TO OLIVIA PG
OUT 19 FEB CINEMAS, SKY CINEMA/NOW TV
To really earn its telling, a story doesn’t need to be true, just truthful. When it comes to true stories, however, the fact that something happened isn’t enough; it still needs to be told convincingly and – pretty please – compellingly. Falling flat in this and other areas, John Hay’s undoubtedly sincere drama feels like a Sunday-night TV special that’s lost its way. The casting of Hugh Bonneville and Keeley Hawes – both best known for their small-screen work – doesn’t help, either.
In the ’60s, children’s writer Roald Dahl (Bonneville) and his wife, American actor Patricia Neal (Hawes), are bringing up their three kids in the English countryside. When their eldest, Olivia (Darcey Ewart), dies of encephalitis, their marriage is sent into a tailspin.
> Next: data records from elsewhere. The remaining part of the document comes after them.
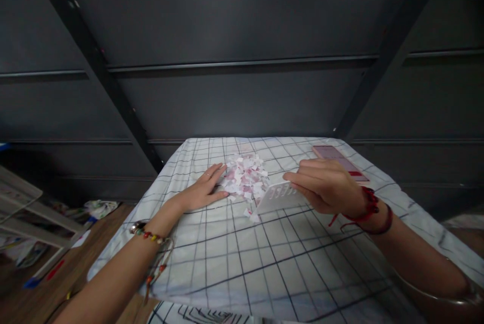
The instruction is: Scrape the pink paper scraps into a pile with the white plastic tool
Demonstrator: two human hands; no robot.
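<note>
A heap of torn paper scraps point(245, 175), white with pink patches, lies on a white cloth with dark grid lines. My left hand point(204, 187) rests flat at the heap's left side, fingers spread and fingertips touching the scraps. In my right hand point(325, 182) is a thin white plate with a row of slots point(278, 197), pinched at its right end and tilted. Its left edge reaches the heap's lower right side, near a few loose scraps point(252, 214). Part of the plate is hidden behind my right fingers.
A pink-edged phone point(336, 157) lies on the cloth point(234, 253) beyond my right hand. Dark panels point(242, 102) rise behind the table's far edge. At the left, a pale rack point(34, 208) stands on a wooden floor point(102, 233) with assorted items about it.
</note>
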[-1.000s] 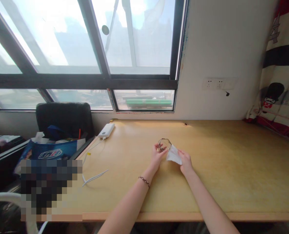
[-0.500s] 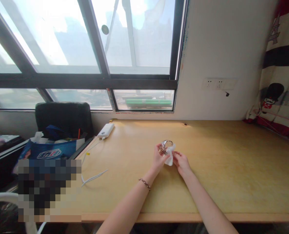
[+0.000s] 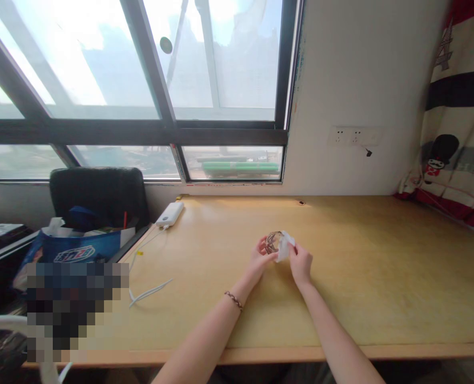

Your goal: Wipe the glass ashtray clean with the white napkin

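Observation:
My left hand point(image 3: 257, 261) is closed around a shiny, brownish metallic bangle point(image 3: 270, 244), an open ring shape held above the table. Pinched in my right hand point(image 3: 301, 265) is a thin white tissue point(image 3: 285, 248), which lies against the right side of the bangle. My left thumb reaches along the bottom of the ring, close to the tissue. Where the tissue covers it, the bangle's right side is hidden. A braided bracelet point(image 3: 234, 301) circles my left wrist.
The wooden table point(image 3: 380, 277) spreads beneath both hands. At its left edge lies a white power bank point(image 3: 170, 214) with a white cable point(image 3: 151, 292). A blue bag point(image 3: 77, 250) rests on a black chair point(image 3: 98, 192) to the left. A wall socket point(image 3: 354, 136) is ahead.
My right hand has risen and turned, bringing the tissue up along the bangle's right side. The bangle has turned in my left hand. The view has shifted slightly.

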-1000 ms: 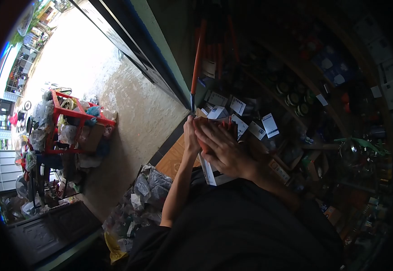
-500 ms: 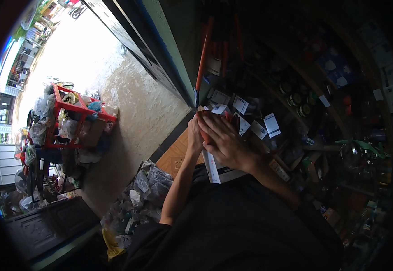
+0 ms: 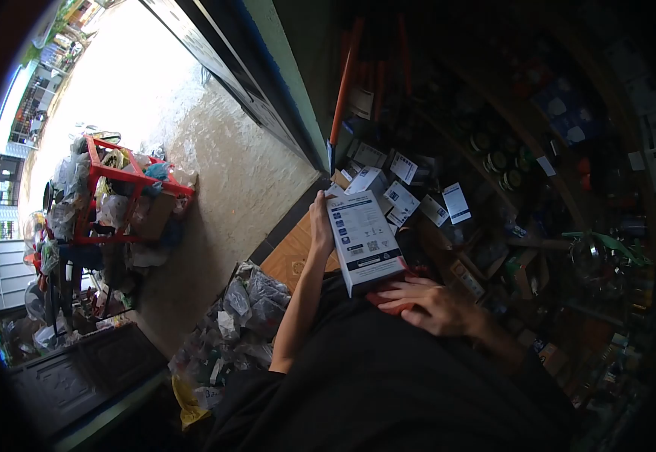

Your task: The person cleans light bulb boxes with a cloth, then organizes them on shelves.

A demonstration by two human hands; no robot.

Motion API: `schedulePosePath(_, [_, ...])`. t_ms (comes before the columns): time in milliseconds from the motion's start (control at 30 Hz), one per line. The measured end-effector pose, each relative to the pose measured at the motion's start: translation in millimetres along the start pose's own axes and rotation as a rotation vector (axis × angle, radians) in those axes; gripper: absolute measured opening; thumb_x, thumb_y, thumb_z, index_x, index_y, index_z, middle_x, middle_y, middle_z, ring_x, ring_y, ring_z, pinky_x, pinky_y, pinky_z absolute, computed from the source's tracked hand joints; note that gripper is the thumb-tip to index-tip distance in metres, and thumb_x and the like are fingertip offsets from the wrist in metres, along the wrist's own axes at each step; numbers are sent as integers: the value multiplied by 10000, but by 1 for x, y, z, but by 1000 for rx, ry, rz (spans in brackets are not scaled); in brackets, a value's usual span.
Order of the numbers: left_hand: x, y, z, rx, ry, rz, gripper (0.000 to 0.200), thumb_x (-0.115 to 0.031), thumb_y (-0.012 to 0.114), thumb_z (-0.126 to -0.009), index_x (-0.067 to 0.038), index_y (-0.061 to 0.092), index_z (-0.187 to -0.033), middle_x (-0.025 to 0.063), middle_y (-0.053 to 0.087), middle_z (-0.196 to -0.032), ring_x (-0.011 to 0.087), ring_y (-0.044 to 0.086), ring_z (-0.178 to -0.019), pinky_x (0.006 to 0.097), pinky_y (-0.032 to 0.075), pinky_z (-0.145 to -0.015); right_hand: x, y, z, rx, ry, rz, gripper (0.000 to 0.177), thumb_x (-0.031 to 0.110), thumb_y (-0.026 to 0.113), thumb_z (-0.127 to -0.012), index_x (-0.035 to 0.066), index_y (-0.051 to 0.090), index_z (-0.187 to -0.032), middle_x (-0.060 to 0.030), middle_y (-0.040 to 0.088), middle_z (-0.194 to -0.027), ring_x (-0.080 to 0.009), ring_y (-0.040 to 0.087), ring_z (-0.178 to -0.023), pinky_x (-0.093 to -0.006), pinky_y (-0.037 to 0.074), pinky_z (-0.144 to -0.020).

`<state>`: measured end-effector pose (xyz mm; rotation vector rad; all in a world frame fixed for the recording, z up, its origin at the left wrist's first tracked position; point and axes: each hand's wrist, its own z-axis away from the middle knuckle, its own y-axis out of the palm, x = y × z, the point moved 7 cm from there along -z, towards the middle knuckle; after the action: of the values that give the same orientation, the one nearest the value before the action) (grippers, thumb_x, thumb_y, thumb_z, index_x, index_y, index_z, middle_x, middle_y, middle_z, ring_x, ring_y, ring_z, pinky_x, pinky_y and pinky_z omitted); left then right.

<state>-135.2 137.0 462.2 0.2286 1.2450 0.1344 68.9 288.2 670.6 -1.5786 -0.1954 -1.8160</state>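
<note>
Left hand [image 3: 321, 222] grips box [image 3: 364, 235] printed "Link"; right hand [image 3: 435, 304] lies open on red cloth [image 3: 383, 300].

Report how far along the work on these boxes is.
Done: no box is visibly marked as finished. In hand: a white printed cardboard box in the left hand, with a red fabric cloth under the right hand. Left: unclear; other white labelled boxes lie beyond.

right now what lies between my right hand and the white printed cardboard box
The head view shows a red cloth between the right hand and the box.
</note>
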Motion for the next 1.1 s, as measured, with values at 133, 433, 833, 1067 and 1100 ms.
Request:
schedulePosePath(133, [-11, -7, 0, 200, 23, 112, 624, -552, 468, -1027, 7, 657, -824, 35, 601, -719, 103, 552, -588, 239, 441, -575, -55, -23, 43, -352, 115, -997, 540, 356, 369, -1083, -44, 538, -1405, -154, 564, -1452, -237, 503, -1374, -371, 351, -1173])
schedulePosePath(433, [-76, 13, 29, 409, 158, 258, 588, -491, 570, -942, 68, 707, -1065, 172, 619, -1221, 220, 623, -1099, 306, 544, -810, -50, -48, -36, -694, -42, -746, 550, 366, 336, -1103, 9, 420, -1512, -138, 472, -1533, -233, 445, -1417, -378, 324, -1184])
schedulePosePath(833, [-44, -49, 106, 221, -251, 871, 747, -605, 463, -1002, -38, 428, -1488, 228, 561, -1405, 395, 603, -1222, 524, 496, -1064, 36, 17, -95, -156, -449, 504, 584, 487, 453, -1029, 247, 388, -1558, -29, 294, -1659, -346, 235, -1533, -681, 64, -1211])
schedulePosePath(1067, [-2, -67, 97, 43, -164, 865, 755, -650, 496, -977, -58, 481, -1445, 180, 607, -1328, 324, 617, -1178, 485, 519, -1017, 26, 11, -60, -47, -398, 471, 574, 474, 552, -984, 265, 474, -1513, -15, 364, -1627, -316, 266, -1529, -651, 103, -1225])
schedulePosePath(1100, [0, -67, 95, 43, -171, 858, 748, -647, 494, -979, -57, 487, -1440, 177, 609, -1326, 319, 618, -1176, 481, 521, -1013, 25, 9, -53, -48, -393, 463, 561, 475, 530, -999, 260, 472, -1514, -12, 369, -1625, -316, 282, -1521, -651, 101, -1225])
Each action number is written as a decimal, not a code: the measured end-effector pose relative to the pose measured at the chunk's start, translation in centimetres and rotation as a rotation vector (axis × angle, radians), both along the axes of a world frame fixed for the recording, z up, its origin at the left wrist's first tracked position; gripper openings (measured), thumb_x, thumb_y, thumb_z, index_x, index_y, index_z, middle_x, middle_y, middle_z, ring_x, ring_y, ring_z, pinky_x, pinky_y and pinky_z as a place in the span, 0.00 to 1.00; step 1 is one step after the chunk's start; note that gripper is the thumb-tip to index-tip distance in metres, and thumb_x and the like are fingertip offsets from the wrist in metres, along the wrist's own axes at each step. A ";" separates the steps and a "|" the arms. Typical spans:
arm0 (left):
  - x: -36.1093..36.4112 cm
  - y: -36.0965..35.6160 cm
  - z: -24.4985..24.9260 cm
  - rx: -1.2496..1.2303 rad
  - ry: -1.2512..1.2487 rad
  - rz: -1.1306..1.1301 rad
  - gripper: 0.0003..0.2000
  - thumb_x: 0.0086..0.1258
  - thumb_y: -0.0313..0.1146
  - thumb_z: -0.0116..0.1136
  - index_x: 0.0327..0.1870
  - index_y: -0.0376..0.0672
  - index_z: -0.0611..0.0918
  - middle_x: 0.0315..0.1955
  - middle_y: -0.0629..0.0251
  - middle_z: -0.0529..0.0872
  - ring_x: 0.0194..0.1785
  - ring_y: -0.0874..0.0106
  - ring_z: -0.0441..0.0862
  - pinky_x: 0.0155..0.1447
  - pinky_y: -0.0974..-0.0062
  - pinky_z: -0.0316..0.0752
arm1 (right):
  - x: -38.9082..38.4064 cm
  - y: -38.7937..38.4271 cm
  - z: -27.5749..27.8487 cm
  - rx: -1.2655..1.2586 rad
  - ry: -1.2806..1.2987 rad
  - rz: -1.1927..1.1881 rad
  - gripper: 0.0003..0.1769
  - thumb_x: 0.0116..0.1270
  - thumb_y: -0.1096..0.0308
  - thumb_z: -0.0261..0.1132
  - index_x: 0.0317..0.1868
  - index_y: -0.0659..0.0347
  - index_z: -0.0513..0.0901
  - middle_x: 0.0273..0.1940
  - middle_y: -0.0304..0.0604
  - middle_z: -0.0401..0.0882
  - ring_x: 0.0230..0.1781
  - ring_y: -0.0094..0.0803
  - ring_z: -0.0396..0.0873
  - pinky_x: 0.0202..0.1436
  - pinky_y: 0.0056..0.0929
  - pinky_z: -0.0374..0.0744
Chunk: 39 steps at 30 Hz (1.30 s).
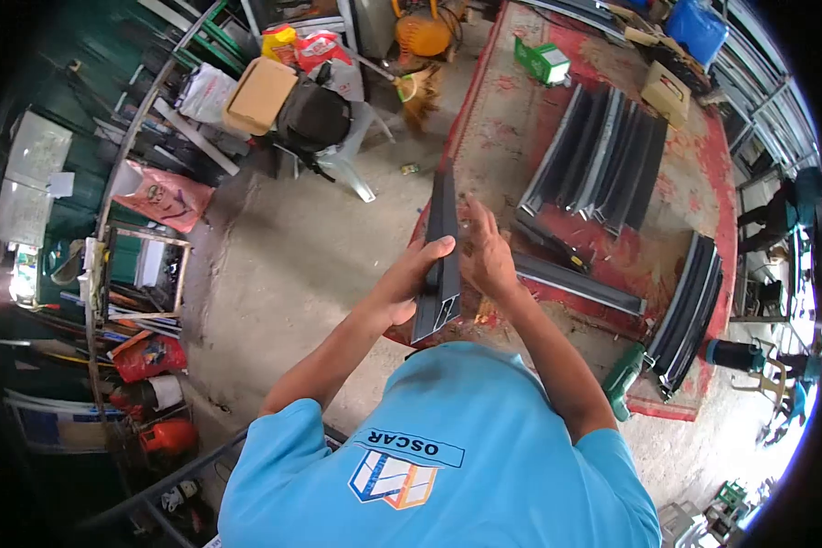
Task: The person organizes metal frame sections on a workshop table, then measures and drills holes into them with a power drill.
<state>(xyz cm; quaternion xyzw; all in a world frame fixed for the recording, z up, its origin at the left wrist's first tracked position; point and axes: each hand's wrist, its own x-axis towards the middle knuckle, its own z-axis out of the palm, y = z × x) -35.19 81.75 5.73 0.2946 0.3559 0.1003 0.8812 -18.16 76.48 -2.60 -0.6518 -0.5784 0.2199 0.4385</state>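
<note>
My left hand (pixel 409 280) is wrapped around a dark grey aluminium profile (pixel 442 212), thumb across its upper face. The profile points away from me, its hollow cut end facing my chest. Just to its right, my right hand (pixel 490 253) is open with the fingers stretched out, close beside the bar. Beyond that hand, a single dark profile (pixel 580 285) lies on the table covered in worn red cloth (pixel 498 128). A yellow-and-black tool (pixel 575 258) rests behind this profile.
Bundled dark profiles (pixel 603 160) lie farther back on the table, and another bundle (pixel 690 315) on the right. A green power tool (pixel 623 382) sits at the near right edge. A green box (pixel 541 61) stands at the back. A plastic chair (pixel 361 137) stands on the floor left.
</note>
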 end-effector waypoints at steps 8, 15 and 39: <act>0.7 -0.1 -0.8 0.042 0.017 0.082 0.30 0.66 0.56 0.68 0.56 0.42 0.73 0.35 0.68 0.78 0.36 0.75 0.81 0.36 0.71 0.81 | 0.1 -0.1 0.3 -0.121 -0.086 0.073 0.53 0.52 0.80 0.67 0.79 0.51 0.55 0.70 0.55 0.65 0.61 0.62 0.76 0.59 0.50 0.81; -3.1 -2.3 -2.3 0.742 -0.400 0.045 0.37 0.66 0.53 0.67 0.72 0.43 0.69 0.62 0.54 0.76 0.62 0.62 0.79 0.65 0.62 0.77 | -1.5 0.5 1.3 -0.045 -0.082 0.036 0.38 0.60 0.82 0.58 0.73 0.55 0.65 0.72 0.53 0.67 0.65 0.57 0.76 0.65 0.47 0.80; -1.5 -0.4 -5.6 0.374 -0.128 0.199 0.28 0.75 0.52 0.59 0.64 0.37 0.73 0.54 0.58 0.79 0.57 0.67 0.79 0.60 0.67 0.77 | -0.9 -12.5 8.8 0.294 0.280 0.240 0.21 0.65 0.70 0.66 0.58 0.68 0.79 0.54 0.55 0.78 0.47 0.53 0.82 0.50 0.47 0.80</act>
Although based on the book Patricia Neal: An Unquiet Life by Stephen Michael Shearer, the real draw is the chance to step inside Dahl’s famous writing hut, and gain some insight into his cockeyed talent. Instead we get distracting facial prosthetics, Brits playing Americans, and the kind of dialogue (“Come back to us, Roald!”) that makes it difficult to invest in the couple’s grief, no matter that it’s real.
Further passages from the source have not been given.